Without pictures, retype the following entries exactly.
[[ SOURCE DATA open ]]
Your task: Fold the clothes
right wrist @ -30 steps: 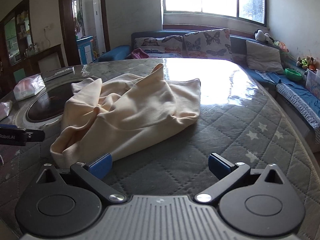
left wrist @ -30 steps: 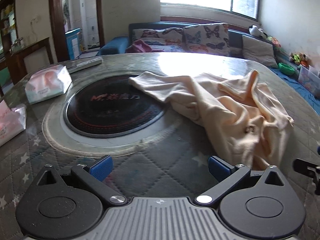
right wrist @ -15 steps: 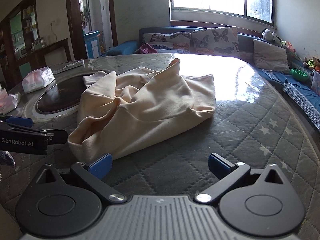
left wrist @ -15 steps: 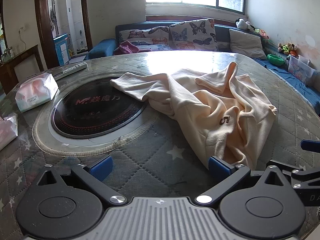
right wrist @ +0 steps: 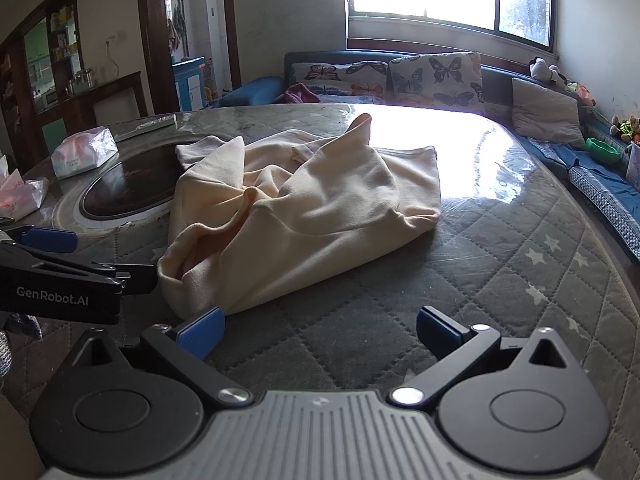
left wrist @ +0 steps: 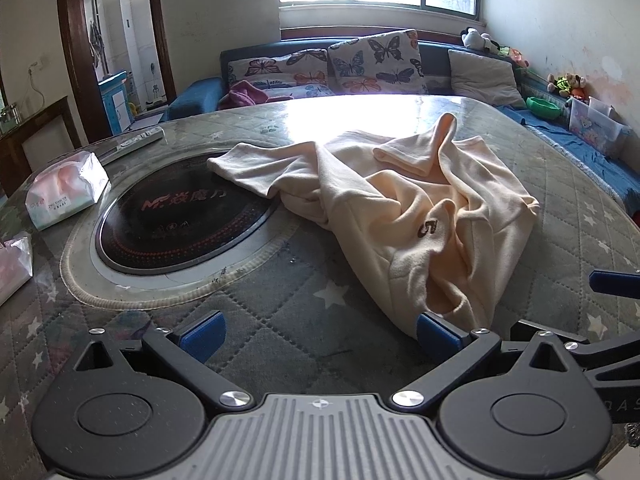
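Quilted table (left wrist: 280,320), cream garment (left wrist: 420,208) crumpled mid-surface, long axis running near-right to far-left. Left gripper (left wrist: 318,334) and right gripper (right wrist: 318,330) both wide, empty. Near hem beside left gripper's right finger; left nearer.

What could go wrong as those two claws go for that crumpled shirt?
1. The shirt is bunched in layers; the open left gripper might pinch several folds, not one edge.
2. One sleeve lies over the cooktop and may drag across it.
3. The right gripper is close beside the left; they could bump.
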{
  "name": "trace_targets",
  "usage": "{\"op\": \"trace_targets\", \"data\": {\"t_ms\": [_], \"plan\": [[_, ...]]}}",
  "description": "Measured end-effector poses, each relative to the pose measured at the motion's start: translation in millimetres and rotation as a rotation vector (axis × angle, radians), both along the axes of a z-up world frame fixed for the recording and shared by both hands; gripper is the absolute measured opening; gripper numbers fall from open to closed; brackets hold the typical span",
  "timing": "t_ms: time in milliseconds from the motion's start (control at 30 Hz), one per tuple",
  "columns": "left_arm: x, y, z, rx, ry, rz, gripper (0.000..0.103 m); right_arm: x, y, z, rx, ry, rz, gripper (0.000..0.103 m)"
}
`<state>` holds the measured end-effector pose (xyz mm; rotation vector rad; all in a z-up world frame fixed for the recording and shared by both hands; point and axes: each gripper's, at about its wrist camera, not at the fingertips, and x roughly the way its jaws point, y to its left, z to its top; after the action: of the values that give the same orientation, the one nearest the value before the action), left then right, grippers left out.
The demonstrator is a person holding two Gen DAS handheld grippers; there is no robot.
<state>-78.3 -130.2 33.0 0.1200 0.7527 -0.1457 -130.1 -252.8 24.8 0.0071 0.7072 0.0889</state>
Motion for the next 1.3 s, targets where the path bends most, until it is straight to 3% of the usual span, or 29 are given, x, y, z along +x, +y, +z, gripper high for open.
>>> {"op": "trace_targets", "data": {"t_ms": [1300], "plan": [[-7.2, -4.9, -0.2, 0.035, 0.003, -0.016, 0.103, -9.4, 1.5, 1.5, -0.002, -0.001, 0.001, 0.103]]}}
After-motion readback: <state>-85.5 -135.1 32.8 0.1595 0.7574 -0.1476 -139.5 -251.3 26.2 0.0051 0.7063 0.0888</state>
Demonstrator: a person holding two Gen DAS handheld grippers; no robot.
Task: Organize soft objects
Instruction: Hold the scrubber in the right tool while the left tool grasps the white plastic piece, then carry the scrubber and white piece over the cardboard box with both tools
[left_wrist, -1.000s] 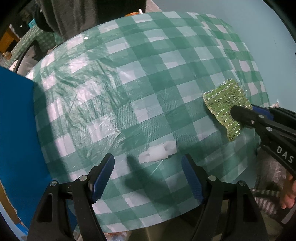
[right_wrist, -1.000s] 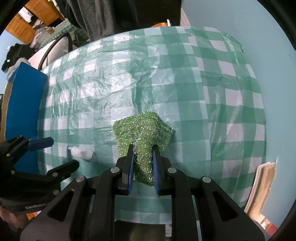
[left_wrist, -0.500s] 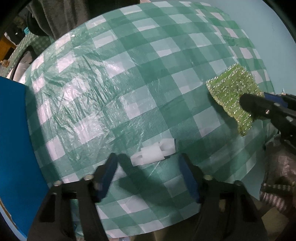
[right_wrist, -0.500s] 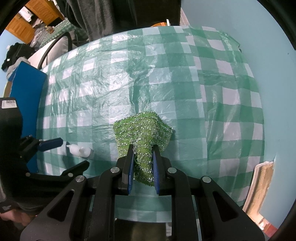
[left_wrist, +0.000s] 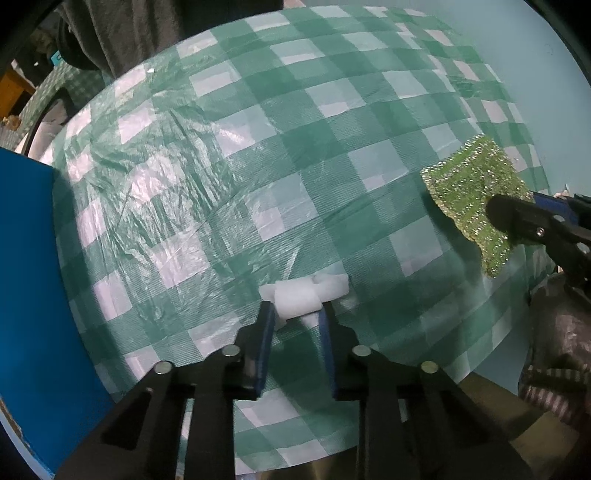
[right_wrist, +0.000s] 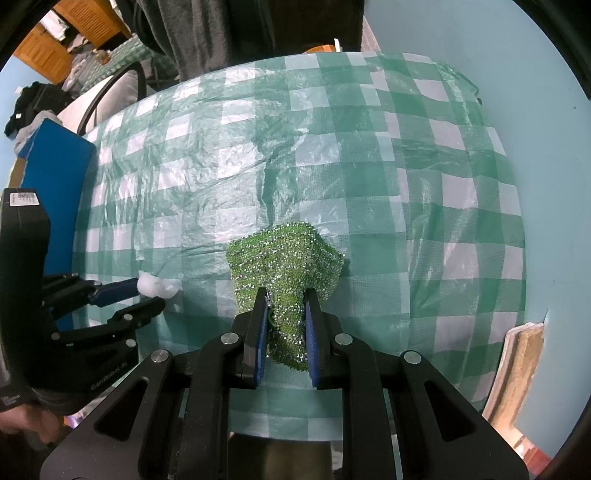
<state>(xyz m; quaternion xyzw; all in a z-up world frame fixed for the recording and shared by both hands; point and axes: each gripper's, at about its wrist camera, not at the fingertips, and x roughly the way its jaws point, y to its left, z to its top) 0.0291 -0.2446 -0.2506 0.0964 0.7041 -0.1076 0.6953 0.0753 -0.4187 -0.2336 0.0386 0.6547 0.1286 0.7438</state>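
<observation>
A small white foam piece (left_wrist: 306, 291) lies on the green checked tablecloth (left_wrist: 258, 147). My left gripper (left_wrist: 296, 310) points straight down over it. Its jaws are closing, and the blue pads touch the piece on both sides. In the right wrist view the same piece (right_wrist: 157, 286) shows at the tips of the left gripper (right_wrist: 147, 295). My right gripper (right_wrist: 284, 295) is shut on a glittery green scrubbing cloth (right_wrist: 284, 258), whose far end rests on the table. From the left wrist view that cloth (left_wrist: 469, 188) is at the right, with the right gripper (left_wrist: 509, 210) on it.
A blue board (left_wrist: 29, 277) borders the table on the left. A person in grey clothing (left_wrist: 122, 33) stands at the far edge. A stack of beige pads (right_wrist: 517, 369) lies off the table's right side. A dark striped fabric (left_wrist: 554, 387) is near the right arm.
My left gripper has come down over the white foam piece and its jaws have narrowed from wide open onto it. The right gripper and green cloth have stayed still.
</observation>
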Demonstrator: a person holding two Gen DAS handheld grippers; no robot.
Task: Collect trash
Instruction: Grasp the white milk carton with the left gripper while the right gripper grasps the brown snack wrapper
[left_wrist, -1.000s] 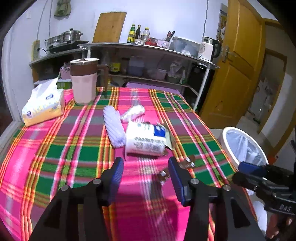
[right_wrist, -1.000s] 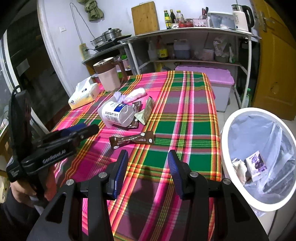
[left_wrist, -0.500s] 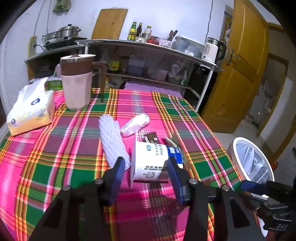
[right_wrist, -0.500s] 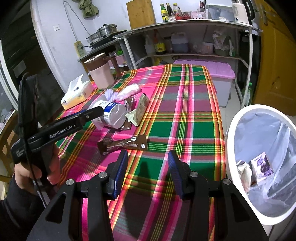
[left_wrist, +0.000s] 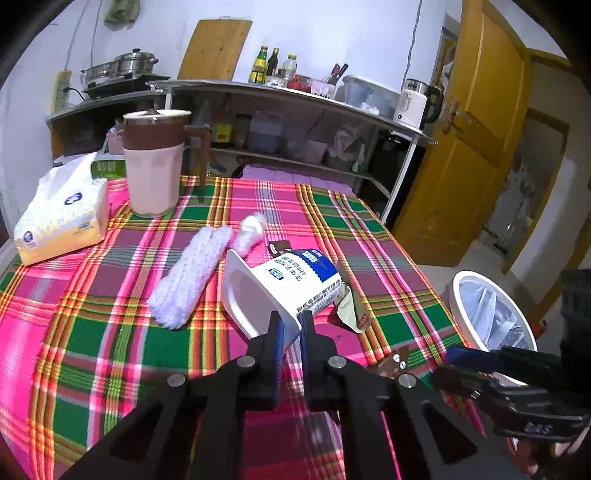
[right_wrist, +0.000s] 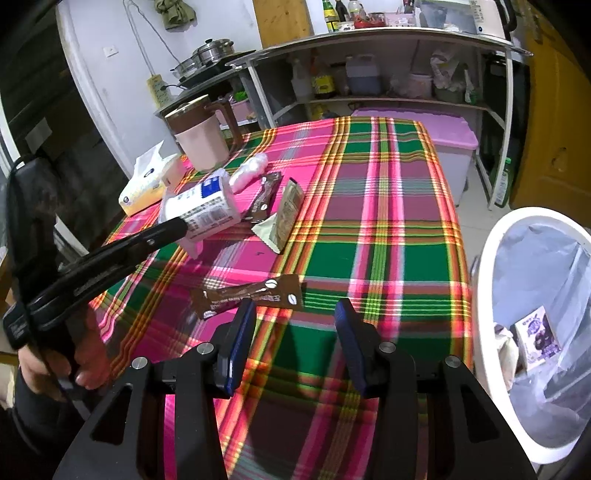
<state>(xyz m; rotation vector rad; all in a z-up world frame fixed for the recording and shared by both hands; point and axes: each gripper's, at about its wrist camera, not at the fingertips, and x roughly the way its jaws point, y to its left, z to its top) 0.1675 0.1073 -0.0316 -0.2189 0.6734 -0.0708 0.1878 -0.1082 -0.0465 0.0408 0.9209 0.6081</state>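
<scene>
- Left wrist view: the rim of the tipped-over yogurt cup (left_wrist: 284, 284) is pinched by the left gripper (left_wrist: 290, 325), jaws clamped tight on it.
- Right gripper (right_wrist: 295, 317) is held spread, nothing gripped, just short of the coffee wrapper (right_wrist: 247, 295) on the tablecloth (right_wrist: 384, 206).
- Trash bin (right_wrist: 491, 266) is parked beside the table.

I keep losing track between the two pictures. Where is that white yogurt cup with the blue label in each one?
Left wrist view: the yogurt cup lies on its side at centre, its rim pinched by the left gripper.
Right wrist view: the same cup sits at upper left, at the tip of that gripper.
Shared landmark: the pink jug standing at the table's far end, beyond the cup in both.
</scene>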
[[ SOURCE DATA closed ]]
#### RESPONSE AREA
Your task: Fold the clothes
right wrist @ -30 steps: 
left wrist @ -30 steps: 
right wrist @ -15 steps: 
left wrist @ -15 steps: 
right wrist @ +0 steps: 
left wrist @ +0 steps: 
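Quilted table (left wrist: 280,320), cream garment (left wrist: 420,208) crumpled mid-surface, long axis running near-right to far-left. Left gripper (left wrist: 318,334) and right gripper (right wrist: 318,330) both wide, empty. Near hem beside left gripper's right finger; left nearer.

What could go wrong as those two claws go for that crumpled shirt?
1. The shirt is bunched in layers; the open left gripper might pinch several folds, not one edge.
2. One sleeve lies over the cooktop and may drag across it.
3. The right gripper is close beside the left; they could bump.
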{
  "name": "trace_targets",
  "usage": "{\"op\": \"trace_targets\", \"data\": {\"t_ms\": [_], \"plan\": [[_, ...]]}}",
  "description": "Measured end-effector poses, each relative to the pose measured at the motion's start: translation in millimetres and rotation as a rotation vector (axis × angle, radians), both along the axes of a z-up world frame fixed for the recording and shared by both hands; gripper is the absolute measured opening; gripper numbers fall from open to closed; brackets hold the typical span",
  "timing": "t_ms: time in milliseconds from the motion's start (control at 30 Hz), one per tuple",
  "columns": "left_arm: x, y, z, rx, ry, rz, gripper (0.000..0.103 m); right_arm: x, y, z, rx, ry, rz, gripper (0.000..0.103 m)"
}
`<state>` holds the measured end-effector pose (xyz mm; rotation vector rad; all in a z-up world frame fixed for the recording and shared by both hands; point and axes: each gripper's, at about its wrist camera, not at the fingertips, and x roughly the way its jaws point, y to its left, z to its top; after the action: of the values that give the same orientation, the one nearest the value before the action), left then right, grippers left out.
The demonstrator is a person holding two Gen DAS handheld grippers; there is no robot.
<state>-78.3 -130.2 33.0 0.1200 0.7527 -0.1457 -130.1 -252.8 24.8 0.0071 0.7072 0.0889</state>
Motion for the next 1.3 s, targets where the path bends most, until it is straight to 3% of the usual span, or 29 are given, x, y, z along +x, +y, +z, gripper high for open.
>>> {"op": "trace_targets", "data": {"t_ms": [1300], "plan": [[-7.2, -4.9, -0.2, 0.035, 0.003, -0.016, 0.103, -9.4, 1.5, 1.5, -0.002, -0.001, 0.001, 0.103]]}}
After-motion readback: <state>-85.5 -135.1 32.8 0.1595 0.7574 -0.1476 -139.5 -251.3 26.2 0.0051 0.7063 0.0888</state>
Demonstrator: a person holding two Gen DAS handheld grippers; no robot.
Task: Organize soft objects
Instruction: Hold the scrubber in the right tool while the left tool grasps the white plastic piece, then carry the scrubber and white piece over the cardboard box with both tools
[left_wrist, -1.000s] 
[right_wrist, -1.000s] 
[left_wrist, -0.500s] 
[right_wrist, -0.500s] 
[left_wrist, +0.000s] 
[right_wrist, +0.000s] 
<state>(xyz m; quaternion xyzw; all in a z-up world frame fixed for the recording and shared by both hands; point and axes: each gripper's, at about its wrist camera, not at the fingertips, and x roughly the way its jaws point, y to its left, z to its top) 0.0291 -0.2446 -0.2506 0.0964 0.7041 -0.1076 0.6953 0.0753 -0.4187 -0.2336 0.0386 0.6547 0.1286 0.7438</state>
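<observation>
A small white foam piece (left_wrist: 306, 291) lies on the green checked tablecloth (left_wrist: 258, 147). My left gripper (left_wrist: 296, 310) points straight down over it. Its jaws are closing, and the blue pads touch the piece on both sides. In the right wrist view the same piece (right_wrist: 157, 286) shows at the tips of the left gripper (right_wrist: 147, 295). My right gripper (right_wrist: 284, 295) is shut on a glittery green scrubbing cloth (right_wrist: 284, 258), whose far end rests on the table. From the left wrist view that cloth (left_wrist: 469, 188) is at the right, with the right gripper (left_wrist: 509, 210) on it.
A blue board (left_wrist: 29, 277) borders the table on the left. A person in grey clothing (left_wrist: 122, 33) stands at the far edge. A stack of beige pads (right_wrist: 517, 369) lies off the table's right side. A dark striped fabric (left_wrist: 554, 387) is near the right arm.
My left gripper has come down over the white foam piece and its jaws have narrowed from wide open onto it. The right gripper and green cloth have stayed still.
</observation>
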Demonstrator: a person holding two Gen DAS handheld grippers; no robot.
Task: Collect trash
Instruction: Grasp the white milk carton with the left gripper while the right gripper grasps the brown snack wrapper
[left_wrist, -1.000s] 
[right_wrist, -1.000s] 
[left_wrist, -0.500s] 
[right_wrist, -0.500s] 
[left_wrist, +0.000s] 
[right_wrist, +0.000s] 
<state>(xyz m; rotation vector rad; all in a z-up world frame fixed for the recording and shared by both hands; point and axes: each gripper's, at about its wrist camera, not at the fingertips, and x roughly the way its jaws point, y to its left, z to its top) 0.1675 0.1073 -0.0316 -0.2189 0.6734 -0.0708 0.1878 -0.1082 -0.0465 0.0408 0.9209 0.6081</state>
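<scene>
- Left wrist view: the rim of the tipped-over yogurt cup (left_wrist: 284, 284) is pinched by the left gripper (left_wrist: 290, 325), jaws clamped tight on it.
- Right gripper (right_wrist: 295, 317) is held spread, nothing gripped, just short of the coffee wrapper (right_wrist: 247, 295) on the tablecloth (right_wrist: 384, 206).
- Trash bin (right_wrist: 491, 266) is parked beside the table.

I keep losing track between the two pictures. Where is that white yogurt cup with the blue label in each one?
Left wrist view: the yogurt cup lies on its side at centre, its rim pinched by the left gripper.
Right wrist view: the same cup sits at upper left, at the tip of that gripper.
Shared landmark: the pink jug standing at the table's far end, beyond the cup in both.
</scene>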

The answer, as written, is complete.